Because health educators from the developed world are typically unaccustomed to managing food preparation in developing world conditions and because health educators from the developing world may be unaware of pathogen control measures, it's essential to work as a team in identifying practical actions that families can take to avoid foodborne illness.
Using graphics with limited text and including some sort of interaction in the education session are effective teaching strategies. Providing demonstrations on how to correctly prepare, cook and store food will enhance the learning experience.
- World Health Organization. Five Keys to Safer Food Manual. 2006.
- World Health Organization. Improving Nutrition Outcomes with Better Water, Sanitation and Hygiene: Practical Solutions for Policies and Programmes. 2015.
- Center for Science in the Public Interest. Food Safety Around the World. Center for Science in the Public Interest. 2005; 1-89.
- Hanak E, Boutrif E, Fabre P, Pineiro M. Food Safety Management in Developing Countries, Proceedings of the International Workshop. 2000; 1-15.

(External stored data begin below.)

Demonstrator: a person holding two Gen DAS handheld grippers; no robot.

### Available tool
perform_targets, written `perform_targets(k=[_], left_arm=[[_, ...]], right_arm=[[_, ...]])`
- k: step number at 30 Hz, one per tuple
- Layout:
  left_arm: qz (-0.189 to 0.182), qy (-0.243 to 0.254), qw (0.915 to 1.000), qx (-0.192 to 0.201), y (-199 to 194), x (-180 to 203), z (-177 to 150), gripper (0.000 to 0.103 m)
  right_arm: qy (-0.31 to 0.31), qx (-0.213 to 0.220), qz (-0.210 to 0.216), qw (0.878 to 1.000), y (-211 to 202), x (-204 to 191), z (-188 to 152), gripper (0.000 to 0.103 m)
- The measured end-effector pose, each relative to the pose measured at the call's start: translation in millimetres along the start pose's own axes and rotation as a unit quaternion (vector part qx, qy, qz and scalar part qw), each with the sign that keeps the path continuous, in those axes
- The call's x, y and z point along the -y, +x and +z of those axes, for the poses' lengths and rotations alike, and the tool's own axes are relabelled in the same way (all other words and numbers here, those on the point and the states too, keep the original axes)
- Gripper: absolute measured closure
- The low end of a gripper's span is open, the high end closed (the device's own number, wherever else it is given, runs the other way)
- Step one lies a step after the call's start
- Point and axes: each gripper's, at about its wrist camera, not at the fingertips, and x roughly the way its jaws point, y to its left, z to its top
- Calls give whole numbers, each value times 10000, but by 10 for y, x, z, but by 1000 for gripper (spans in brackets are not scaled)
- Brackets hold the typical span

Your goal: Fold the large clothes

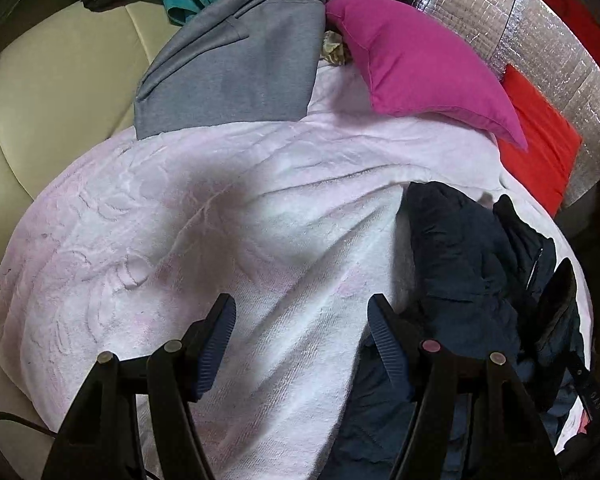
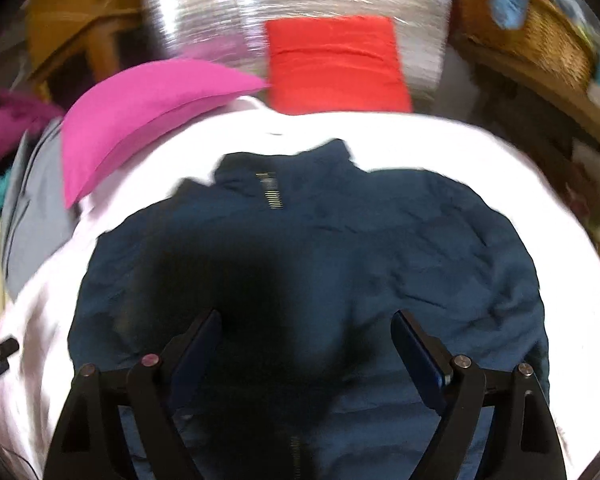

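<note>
A dark navy jacket [image 2: 340, 248] lies spread on a pale pink towel [image 2: 440, 144], collar toward the far side. My right gripper [image 2: 306, 320] is open and empty, hovering above the jacket's middle. In the left wrist view the jacket [image 1: 460, 264] lies bunched at the right on the same towel [image 1: 204, 232]. My left gripper [image 1: 302, 304] is open and empty over the towel, just left of the jacket's edge. The right gripper shows as a black shape [image 1: 560, 312] at the far right of that view.
A folded grey garment [image 1: 240, 64] lies at the towel's far edge beside a magenta cushion [image 1: 416, 64] and a red cushion [image 1: 540, 140]. A silver foil panel [image 1: 540, 32] stands behind them. A cream sofa surface [image 1: 60, 92] lies left. A wicker basket [image 2: 540, 44] sits far right.
</note>
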Motion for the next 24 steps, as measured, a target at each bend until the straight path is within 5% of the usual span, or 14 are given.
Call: perform_targets(k=[5, 13, 24], left_arm=[[83, 159, 9998, 22, 11, 107, -19, 34], [239, 292, 9992, 96, -3, 190, -49, 34], [482, 473, 9973, 297, -51, 277, -90, 34]], right_arm=[[650, 55, 168, 9977, -89, 517, -29, 14], [876, 630, 405, 9933, -591, 788, -6, 14], [855, 956, 1572, 9792, -937, 888, -175, 14]])
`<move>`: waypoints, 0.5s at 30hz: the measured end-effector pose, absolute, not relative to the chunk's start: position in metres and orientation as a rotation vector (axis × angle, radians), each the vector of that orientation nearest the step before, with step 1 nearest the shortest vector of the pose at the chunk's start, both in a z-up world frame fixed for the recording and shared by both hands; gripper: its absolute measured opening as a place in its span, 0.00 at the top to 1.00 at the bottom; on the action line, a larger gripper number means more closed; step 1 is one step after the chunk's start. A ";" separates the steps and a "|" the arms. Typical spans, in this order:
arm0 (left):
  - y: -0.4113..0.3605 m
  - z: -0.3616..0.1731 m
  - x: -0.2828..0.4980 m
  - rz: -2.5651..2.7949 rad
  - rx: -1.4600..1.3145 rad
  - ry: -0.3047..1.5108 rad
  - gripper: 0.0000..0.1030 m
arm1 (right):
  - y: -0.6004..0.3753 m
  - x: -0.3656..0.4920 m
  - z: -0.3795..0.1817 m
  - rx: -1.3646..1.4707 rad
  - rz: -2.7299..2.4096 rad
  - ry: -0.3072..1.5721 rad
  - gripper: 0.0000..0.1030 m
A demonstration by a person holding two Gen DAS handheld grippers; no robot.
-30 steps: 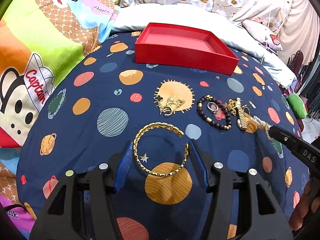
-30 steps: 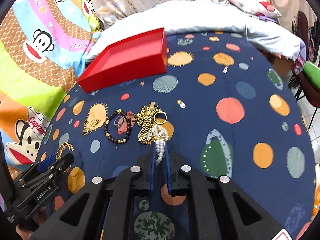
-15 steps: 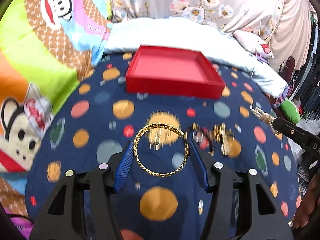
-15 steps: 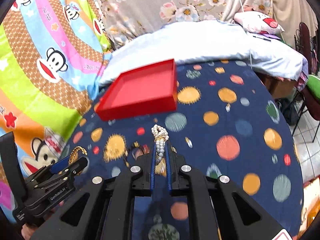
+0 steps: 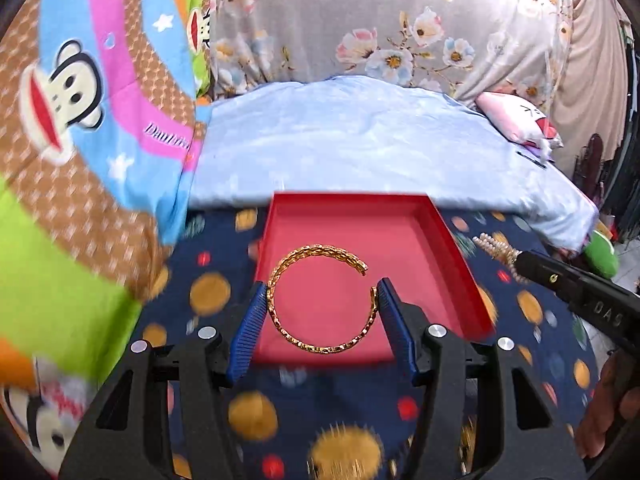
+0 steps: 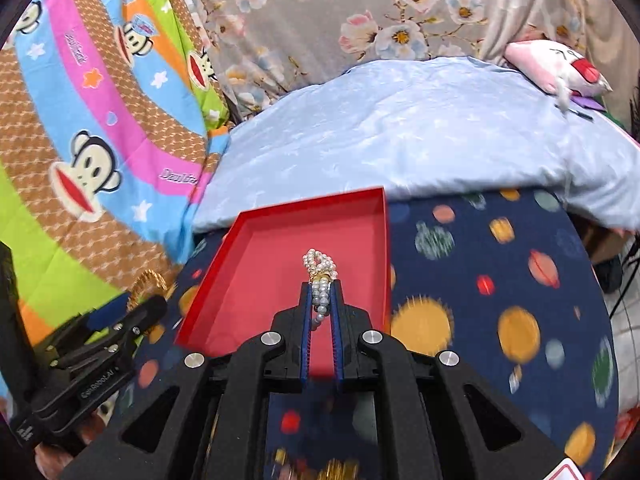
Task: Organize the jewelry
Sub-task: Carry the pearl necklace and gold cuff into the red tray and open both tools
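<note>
My left claw (image 5: 322,300) is clamped on one gold bangle (image 5: 320,298), an open C-shaped cuff of woven, chain-like links, its gap facing up and to the right. The two ribbed blue pads (image 5: 250,330) press its left and right sides, and it hangs flat-on to the lens, in front of the red tray (image 5: 444,228). From this view I cannot tell whether it touches the tray floor.

My right claw (image 6: 320,302) pinches one pearl bracelet (image 6: 319,270): several strands of small round white beads bunched together with a gold clasp piece, the loops poking out past the tips. Its jaws are nearly together, squeezing the strands. That bundle also sits over the tray, toward its right half.

The tray itself is a single shallow rectangular box, matte red card with low straight walls, and inside it shows only bare red floor around the two pieces I hold.

It rests on a bed, on a navy sheet (image 6: 500,280) printed with orange, red and green planets. Behind lies a pale blue quilt (image 6: 420,132), and to the left a striped monkey-print blanket (image 6: 100,120). One pink plush pillow (image 6: 556,64) lies far right.
</note>
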State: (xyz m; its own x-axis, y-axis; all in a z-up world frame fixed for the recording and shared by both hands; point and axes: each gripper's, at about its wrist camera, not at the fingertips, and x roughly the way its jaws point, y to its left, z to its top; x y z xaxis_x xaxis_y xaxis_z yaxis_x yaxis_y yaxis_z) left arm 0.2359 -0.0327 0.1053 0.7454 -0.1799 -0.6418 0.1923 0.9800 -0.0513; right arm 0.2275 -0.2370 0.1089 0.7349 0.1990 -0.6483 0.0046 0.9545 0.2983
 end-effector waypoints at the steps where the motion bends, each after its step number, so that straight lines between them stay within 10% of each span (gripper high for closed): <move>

- FAO Newsroom. Improving Food Safety in Latin American and the Caribbean. FAO newsroom. 2005. Accessed May 1, 2016.
- Marino DD. Water and food safety in the developing world: Global implications for health and nutrition of infants and young children. J Am Diet Assoc. 2007;107(11):1930-1934.
- Pan American Health Organization. WHO "Golden Rules" for Safe Food Preparation. Pan American Health Organization. Accessed May 1, 2016.